Par Virginie Larousse.

L’islam que j’aime, l’islam qui m’inquiète. Le père Christian Delorme, ardent défenseur du dialogue entre musulmans et chrétiens, ne m’en voudra pas de reprendre le titre d’un de ses livres pour décrire les sentiments qui animent bon nombre d’entre nous au sujet de l’islam. On ne peut le nier : il existe un islam inquiétant et violent, un islam sectaire et obscurantiste. Ce n’est pas être « islamophobe » que de le reconnaître. Mais il existe aussi – évidemment ! – un islam de la tolérance et du respect, un islam ouvert et moderne. Ce n’est pas être naïf ou faire preuve d’angélisme que de l’affirmer. La plupart des musulmans – la « majorité silencieuse » – partagent les mêmes aspirations que tout un chacun : avoir un meilleur niveau de vie que leurs parents, s’épanouir, offrir à leurs enfants l’accès à l’éducation et à la culture. Mais aussi que soit reconnue leur dignité de croyants. Du moins pour ceux qui le sont : le fait d’avoir des racines arabo-musulmanes n’induit pas nécessairement, bien sûr, d’adhérer à l’islam.
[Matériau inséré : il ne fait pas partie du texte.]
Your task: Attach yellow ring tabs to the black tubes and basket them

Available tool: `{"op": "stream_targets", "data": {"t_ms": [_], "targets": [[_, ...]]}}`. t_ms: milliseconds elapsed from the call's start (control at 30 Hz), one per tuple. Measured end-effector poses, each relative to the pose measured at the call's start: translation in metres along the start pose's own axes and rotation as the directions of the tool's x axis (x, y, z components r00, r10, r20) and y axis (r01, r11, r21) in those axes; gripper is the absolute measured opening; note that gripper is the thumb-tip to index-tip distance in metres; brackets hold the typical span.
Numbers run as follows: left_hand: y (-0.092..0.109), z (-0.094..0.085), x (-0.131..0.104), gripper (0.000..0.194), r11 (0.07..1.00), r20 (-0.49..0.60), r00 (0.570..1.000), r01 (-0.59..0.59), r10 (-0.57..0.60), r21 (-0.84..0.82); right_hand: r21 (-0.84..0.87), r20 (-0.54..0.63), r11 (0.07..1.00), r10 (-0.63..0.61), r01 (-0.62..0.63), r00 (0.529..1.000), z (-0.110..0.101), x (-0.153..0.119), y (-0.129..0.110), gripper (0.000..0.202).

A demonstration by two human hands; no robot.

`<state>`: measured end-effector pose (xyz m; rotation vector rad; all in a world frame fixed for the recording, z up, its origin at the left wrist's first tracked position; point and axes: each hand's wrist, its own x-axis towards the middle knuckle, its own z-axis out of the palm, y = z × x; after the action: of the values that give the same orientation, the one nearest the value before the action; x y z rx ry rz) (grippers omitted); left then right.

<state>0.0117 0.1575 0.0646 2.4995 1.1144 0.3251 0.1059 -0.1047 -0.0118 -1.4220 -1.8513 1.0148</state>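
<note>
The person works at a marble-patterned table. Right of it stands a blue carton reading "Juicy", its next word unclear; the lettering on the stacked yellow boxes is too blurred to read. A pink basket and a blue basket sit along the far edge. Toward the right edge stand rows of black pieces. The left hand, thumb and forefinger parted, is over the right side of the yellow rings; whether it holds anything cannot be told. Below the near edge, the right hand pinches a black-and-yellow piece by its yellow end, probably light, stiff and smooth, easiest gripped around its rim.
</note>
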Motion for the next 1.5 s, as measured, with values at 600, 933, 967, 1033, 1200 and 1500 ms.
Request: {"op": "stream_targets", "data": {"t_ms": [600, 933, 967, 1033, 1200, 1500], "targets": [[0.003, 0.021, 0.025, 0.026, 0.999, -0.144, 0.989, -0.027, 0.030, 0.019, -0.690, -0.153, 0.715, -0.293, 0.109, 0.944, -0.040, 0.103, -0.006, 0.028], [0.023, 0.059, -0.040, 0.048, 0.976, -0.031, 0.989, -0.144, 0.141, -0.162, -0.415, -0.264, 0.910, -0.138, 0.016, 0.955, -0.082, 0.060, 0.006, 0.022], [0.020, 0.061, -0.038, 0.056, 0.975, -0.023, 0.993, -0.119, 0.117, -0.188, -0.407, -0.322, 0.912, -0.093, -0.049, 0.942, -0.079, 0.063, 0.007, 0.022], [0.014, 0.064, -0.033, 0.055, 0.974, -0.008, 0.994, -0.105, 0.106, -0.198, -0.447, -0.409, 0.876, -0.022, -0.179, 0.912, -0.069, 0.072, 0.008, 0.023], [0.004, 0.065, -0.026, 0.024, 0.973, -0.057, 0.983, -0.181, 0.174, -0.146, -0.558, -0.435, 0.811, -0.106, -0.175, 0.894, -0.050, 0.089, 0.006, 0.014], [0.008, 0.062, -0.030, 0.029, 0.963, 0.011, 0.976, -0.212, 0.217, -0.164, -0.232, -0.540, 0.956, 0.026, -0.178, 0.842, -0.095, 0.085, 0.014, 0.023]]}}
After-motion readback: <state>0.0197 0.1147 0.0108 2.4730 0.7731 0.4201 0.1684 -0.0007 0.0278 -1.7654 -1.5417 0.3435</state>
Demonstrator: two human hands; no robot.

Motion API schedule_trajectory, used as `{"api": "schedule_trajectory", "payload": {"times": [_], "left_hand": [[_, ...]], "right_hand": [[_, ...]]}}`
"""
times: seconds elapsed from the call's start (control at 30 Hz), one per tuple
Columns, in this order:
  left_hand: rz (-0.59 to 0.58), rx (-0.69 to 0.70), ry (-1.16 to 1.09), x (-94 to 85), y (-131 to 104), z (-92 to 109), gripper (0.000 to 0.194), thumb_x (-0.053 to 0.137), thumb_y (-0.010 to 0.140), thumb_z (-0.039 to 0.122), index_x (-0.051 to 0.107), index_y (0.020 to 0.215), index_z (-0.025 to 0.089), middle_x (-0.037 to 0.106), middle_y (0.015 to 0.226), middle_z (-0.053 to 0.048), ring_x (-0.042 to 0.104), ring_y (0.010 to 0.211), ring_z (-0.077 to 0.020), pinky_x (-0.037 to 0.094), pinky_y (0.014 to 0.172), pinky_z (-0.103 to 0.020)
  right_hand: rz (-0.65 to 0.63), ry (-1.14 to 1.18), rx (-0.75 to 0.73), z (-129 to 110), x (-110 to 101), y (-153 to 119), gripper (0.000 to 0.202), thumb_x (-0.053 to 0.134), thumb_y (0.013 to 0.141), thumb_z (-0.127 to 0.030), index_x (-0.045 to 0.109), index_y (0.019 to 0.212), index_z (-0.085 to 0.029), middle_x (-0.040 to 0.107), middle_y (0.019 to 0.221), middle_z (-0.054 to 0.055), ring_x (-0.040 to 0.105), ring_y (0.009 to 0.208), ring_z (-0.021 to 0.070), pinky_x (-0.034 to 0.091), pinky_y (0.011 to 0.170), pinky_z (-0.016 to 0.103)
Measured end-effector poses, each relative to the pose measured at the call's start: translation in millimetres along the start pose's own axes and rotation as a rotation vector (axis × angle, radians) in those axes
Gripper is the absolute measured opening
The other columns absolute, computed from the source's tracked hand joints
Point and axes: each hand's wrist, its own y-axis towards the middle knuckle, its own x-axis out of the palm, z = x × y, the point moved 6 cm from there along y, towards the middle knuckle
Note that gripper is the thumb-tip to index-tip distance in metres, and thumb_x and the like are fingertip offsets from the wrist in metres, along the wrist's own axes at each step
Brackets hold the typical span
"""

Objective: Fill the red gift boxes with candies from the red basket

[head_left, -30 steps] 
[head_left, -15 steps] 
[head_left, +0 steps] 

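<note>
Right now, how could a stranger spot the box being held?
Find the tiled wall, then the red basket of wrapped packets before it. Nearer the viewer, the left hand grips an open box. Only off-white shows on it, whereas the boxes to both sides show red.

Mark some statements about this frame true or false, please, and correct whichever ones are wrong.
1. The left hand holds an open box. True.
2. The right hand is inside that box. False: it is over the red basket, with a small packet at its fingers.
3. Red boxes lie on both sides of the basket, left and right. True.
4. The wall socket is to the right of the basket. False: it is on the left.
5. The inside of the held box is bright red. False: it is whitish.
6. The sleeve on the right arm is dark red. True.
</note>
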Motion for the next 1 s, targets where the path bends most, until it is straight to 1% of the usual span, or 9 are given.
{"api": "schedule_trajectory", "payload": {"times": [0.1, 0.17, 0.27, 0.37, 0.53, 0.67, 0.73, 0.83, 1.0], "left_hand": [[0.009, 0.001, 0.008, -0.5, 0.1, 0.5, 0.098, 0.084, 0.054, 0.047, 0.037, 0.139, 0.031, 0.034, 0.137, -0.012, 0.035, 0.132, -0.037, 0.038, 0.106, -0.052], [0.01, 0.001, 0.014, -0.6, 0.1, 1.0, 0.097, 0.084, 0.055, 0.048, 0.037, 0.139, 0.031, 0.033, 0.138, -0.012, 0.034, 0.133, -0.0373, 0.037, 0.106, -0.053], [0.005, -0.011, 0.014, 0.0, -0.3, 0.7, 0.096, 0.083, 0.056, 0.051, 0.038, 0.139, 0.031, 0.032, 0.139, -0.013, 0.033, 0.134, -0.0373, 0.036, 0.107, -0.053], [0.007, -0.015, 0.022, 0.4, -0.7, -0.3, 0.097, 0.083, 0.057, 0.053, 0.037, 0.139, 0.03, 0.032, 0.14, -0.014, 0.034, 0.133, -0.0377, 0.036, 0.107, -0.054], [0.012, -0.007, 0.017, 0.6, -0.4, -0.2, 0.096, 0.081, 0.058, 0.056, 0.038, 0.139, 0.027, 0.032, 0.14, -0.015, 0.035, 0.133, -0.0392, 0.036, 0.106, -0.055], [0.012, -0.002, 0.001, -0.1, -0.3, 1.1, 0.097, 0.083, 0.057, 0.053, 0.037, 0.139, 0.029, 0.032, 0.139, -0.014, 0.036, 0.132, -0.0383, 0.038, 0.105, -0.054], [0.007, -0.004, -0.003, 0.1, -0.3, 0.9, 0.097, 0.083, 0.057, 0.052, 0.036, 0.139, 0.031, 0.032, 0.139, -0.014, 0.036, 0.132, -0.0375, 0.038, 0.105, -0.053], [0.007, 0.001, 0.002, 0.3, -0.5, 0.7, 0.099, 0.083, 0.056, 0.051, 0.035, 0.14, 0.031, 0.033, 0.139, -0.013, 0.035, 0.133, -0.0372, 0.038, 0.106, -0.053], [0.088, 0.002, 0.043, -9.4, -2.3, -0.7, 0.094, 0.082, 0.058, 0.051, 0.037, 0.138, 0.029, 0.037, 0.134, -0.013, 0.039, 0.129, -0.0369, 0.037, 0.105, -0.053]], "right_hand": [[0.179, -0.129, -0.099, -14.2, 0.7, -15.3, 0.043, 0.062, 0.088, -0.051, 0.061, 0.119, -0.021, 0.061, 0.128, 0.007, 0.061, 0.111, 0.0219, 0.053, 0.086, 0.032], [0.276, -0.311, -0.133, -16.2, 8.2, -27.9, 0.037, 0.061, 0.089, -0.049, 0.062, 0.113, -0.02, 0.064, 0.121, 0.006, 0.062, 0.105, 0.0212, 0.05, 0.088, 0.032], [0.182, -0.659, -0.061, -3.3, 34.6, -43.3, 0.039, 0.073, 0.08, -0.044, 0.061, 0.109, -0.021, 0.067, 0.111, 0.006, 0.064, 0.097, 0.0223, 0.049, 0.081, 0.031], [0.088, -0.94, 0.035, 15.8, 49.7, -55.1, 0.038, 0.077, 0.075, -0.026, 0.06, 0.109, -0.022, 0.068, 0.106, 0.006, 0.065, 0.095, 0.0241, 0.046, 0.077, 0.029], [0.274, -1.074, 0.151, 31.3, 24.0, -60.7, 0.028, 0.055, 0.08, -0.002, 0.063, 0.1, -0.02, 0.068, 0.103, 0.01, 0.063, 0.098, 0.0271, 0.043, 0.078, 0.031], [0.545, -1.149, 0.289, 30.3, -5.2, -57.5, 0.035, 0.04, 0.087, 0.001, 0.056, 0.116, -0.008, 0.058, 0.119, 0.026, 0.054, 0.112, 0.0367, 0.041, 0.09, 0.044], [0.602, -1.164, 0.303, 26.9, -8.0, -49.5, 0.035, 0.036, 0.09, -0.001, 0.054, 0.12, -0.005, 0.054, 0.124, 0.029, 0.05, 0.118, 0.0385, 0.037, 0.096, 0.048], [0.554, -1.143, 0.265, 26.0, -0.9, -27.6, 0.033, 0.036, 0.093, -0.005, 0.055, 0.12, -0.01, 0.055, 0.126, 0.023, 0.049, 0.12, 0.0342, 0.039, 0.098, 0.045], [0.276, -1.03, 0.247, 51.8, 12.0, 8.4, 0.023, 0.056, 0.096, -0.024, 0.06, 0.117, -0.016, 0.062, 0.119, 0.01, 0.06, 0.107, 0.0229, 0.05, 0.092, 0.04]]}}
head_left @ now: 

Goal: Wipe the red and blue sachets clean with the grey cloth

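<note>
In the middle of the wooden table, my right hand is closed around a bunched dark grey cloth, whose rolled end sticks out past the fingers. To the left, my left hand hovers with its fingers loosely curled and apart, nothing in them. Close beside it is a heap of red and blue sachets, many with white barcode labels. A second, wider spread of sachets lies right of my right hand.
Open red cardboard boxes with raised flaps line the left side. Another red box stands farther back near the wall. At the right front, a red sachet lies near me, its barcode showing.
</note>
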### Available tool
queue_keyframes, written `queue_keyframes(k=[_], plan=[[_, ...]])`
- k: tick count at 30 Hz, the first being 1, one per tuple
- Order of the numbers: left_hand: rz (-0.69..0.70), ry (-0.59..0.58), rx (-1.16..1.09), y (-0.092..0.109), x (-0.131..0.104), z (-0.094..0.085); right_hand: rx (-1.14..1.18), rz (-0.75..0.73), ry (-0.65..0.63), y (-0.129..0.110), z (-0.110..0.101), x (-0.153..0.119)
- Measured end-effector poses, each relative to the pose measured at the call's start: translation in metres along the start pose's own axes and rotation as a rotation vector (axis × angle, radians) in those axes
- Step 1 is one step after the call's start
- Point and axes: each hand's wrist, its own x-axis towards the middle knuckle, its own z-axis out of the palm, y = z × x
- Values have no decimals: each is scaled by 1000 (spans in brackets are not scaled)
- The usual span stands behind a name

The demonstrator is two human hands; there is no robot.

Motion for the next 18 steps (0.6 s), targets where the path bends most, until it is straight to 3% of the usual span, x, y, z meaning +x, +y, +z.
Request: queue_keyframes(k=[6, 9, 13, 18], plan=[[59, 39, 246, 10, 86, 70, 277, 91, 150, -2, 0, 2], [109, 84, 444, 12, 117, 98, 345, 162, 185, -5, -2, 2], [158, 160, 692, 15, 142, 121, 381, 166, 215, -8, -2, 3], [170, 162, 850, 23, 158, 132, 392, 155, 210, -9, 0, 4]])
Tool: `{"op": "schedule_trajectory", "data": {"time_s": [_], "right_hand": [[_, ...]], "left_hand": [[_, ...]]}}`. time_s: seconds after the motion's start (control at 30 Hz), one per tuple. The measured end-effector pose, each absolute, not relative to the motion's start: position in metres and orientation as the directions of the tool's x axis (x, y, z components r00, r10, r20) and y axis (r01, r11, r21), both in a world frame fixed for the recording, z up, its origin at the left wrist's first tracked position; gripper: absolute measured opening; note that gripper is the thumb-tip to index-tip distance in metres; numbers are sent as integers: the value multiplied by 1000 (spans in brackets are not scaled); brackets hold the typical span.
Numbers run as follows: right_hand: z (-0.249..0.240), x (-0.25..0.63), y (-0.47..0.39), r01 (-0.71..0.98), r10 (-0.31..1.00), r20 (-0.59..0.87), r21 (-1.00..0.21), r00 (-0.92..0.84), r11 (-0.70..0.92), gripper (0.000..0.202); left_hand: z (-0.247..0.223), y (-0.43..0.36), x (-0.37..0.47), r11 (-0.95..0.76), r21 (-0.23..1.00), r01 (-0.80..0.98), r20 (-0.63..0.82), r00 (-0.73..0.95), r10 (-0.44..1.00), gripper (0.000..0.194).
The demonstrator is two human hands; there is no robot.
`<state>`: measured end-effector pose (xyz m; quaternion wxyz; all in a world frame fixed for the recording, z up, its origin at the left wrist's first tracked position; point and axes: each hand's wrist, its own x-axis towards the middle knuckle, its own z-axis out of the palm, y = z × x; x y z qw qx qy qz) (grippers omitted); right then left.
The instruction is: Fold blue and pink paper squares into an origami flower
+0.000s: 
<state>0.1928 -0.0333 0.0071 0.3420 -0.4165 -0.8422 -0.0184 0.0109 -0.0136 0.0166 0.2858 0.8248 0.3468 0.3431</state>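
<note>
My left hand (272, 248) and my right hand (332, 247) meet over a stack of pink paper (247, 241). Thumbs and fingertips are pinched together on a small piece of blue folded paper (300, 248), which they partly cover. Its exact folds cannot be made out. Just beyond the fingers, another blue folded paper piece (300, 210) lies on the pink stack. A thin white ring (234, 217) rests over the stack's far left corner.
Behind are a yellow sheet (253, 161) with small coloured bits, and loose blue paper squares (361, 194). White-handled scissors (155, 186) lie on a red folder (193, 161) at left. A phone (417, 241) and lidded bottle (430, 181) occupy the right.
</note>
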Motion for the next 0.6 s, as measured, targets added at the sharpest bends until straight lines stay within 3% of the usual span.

Sur un sujet aussi sensible, j’imagine déjà les courriers que nous recevrons inévitablement au journal. Certains trouveront que nous sommes allés trop loin dans la critique de l’islam ; d’autres nous accuseront au contraire de connivence avec cette religion qu’ils regardent uniquement à l’aune des dérives de certains excités s’estimant la défendre, alors qu’ils en ignorent l’essence même. D’autres encore ne manqueront pas de relever que le Coran contient des appels à la violence, à ce fameux djihad dont peu – musulmans ou non – connaissent le véritable sens. Mais la Bible et les Évangiles ne sont-ils pas, eux aussi, empreints de violence ? Que l’on songe seulement à Jésus, déclarant : « Ne croyez pas que je sois venu apporter la paix, mais l’épée » (Matthieu 10,34). Il est possible de faire dire tout et n’importe quoi aux textes sacrés en isolant certains passages.

S’il est indéniable, comme le souligne le philosophe Abdennour Bidar, qu’une partie de l’islam a sans doute une réflexion à mener pour se repenser, les autres traditions n’ont-elles pas eu également leurs moments d’errance ? Le catholicisme a été amené à faire son aggiornamento (sa « mise à jour ») au moment de Vatican II, dans les années 1960. Cette réforme, on le voit quotidiennement à travers les débats qui animent nos sociétés, n’est jamais vraiment terminée. C’est là tout le défi des religions : comment concilier un message né il y a plusieurs siècles avec le changement radical de contexte qui s’opère au fil du temps ? Comment marier fidélité à la tradition et évolution ? Ayons confiance dans la capacité de la plus jeune des religions monothéistes issues d’Abraham à surmonter ses intégrismes. Ayons confiance, aussi, dans notre capacité à dépasser nos clivages et à poursuivre le dialogue.